GNOME Bugzilla – Bug 642787
MetaWindowActor has a dangling reference to its MetaWindow
Last modified: 2011-04-05 12:28:49 UTC
Occasionally get a crash when exiting the overview; here's backtrace output from one instance of a crash. running on ubuntu 10.10 + xorg-edgers packages for latest open source ati/radeon driver for a "VGA compatible controller: ATI Technologies Inc Broadway PRO [Mobility Radeon HD 5800 Series]" [Thread 0x7fffc4555700 (LWP 31140) exited] Window manager warning: Log level 8: _gather_pid_callback: assertion `data != NULL' failed [New Thread 0x7fffc4555700 (LWP 31186)] (gnome-control-center:31185): user-accounts-cc-panel-DEBUG: calling 'ListCachedUsers' (gnome-control-center:31185): user-accounts-cc-panel-WARNING **: Failed to run apg: Failed to execute child process "apg" (No such file or directory) (gnome-control-center:31185): user-accounts-cc-panel-WARNING **: Failed to load faces: Error opening directory '/home/jbarnett/gnome-shell/install/share/pixmaps/faces': No such file or directory (gnome-control-center:31185): user-accounts-cc-panel-DEBUG: Got 0 users [Thread 0x7fffc4555700 (LWP 31186) exited] Window manager warning: Log level 16: invalid uninstantiatable type `(null)' in cast to `GObject' Window manager warning: Log level 8: g_object_get_data: assertion `G_IS_OBJECT (object)' failed Window manager warning: Log level 8: g_ascii_strncasecmp: assertion `s2 != NULL' failed Program received signal SIGSEGV, Segmentation fault. 0x00007ffff1b78ae4 in ?? () from /lib/libc.so.6 (gdb) t a a bt
+ Trace 226033
Thread 1 (Thread 0x7ffff7fba960 (LWP 30578))
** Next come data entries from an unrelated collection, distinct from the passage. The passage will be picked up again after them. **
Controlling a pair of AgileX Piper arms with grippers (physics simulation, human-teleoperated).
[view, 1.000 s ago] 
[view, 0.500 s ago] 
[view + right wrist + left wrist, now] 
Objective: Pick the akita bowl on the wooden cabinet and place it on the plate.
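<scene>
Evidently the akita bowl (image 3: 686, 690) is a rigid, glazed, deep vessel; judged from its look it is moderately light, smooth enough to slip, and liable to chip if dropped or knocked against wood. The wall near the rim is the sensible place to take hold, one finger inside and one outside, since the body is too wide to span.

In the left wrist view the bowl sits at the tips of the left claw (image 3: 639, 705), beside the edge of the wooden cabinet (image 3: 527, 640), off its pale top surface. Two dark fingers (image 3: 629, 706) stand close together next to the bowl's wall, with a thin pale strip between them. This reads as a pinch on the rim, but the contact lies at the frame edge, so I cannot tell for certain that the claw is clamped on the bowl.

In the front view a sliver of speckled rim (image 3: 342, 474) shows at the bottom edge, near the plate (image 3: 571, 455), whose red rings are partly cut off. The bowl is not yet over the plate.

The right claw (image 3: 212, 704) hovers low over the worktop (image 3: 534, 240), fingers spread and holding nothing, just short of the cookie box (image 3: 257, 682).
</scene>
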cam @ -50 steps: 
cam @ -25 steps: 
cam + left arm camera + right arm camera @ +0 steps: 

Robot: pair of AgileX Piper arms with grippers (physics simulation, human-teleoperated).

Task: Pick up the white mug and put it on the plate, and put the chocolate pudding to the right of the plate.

(gdb) call gjs_dumpstack() == Stack trace for context 0xd73450 == 0 [native frame] 1 anonymous(animate = true, actor = [0xd497c0 MetaWindowActor]) ["/home/jbarnett/gnome-shell/source/gnome-shell/js/ui/windowManager.js":272] 2 anonymous([object Object]) ["/home/jbarnett/gnome-shell/source/gnome-shell/js/ui/windowManager.js":123] 3 anonymous([object Object]) ["/home/jbarnett/gnome-shell/install/share/gjs-1.0/lang.js":110] 4 _emit(name = "showing") ["/home/jbarnett/gnome-shell/install/share/gjs-1.0/signals.js":124] 5 anonymous() ["/home/jbarnett/gnome-shell/source/gnome-shell/js/ui/overview.js":584] 6 anonymous() ["/home/jbarnett/gnome-shell/source/gnome-shell/js/ui/overview.js":513] 7 anonymous() ["/home/jbarnett/gnome-shell/source/gnome-shell/js/ui/overview.js":638] 8 anonymous([0x10c6830 ClutterRectangle], [object _private_Clutter_Event]) ["/home/jbarnett/gnome-shell/source/gnome-shell/js/ui/panel.js":863] 9 anonymous([0x10c6830 ClutterRectangle], [object _private_Clutter_Event]) ["/home/jbarnett/gnome-shell/install/share/gjs-1.0/lang.js":110] (gdb) q
It seems that actor.get_meta_window() is returning something that is not a GObject, probably a finalized one, thus making GJS believe it is a new GType (G_TYPE_INVALID, most likely), and looking up introspection info fails with a segfault. Currently MetaWindowActor does not reference its MetaWindow. It is ever possible that outside code finalizes MetaWindow without notifying MetaWindowActor? As I read the code, priv->window is only set when setting the meta-window GObject property, so it is indeed possible, if the lifetime of MetaWindowActor is not predictable enough. If that changed, would it create a reference cycle? Should it add a weak pointer / weak reference?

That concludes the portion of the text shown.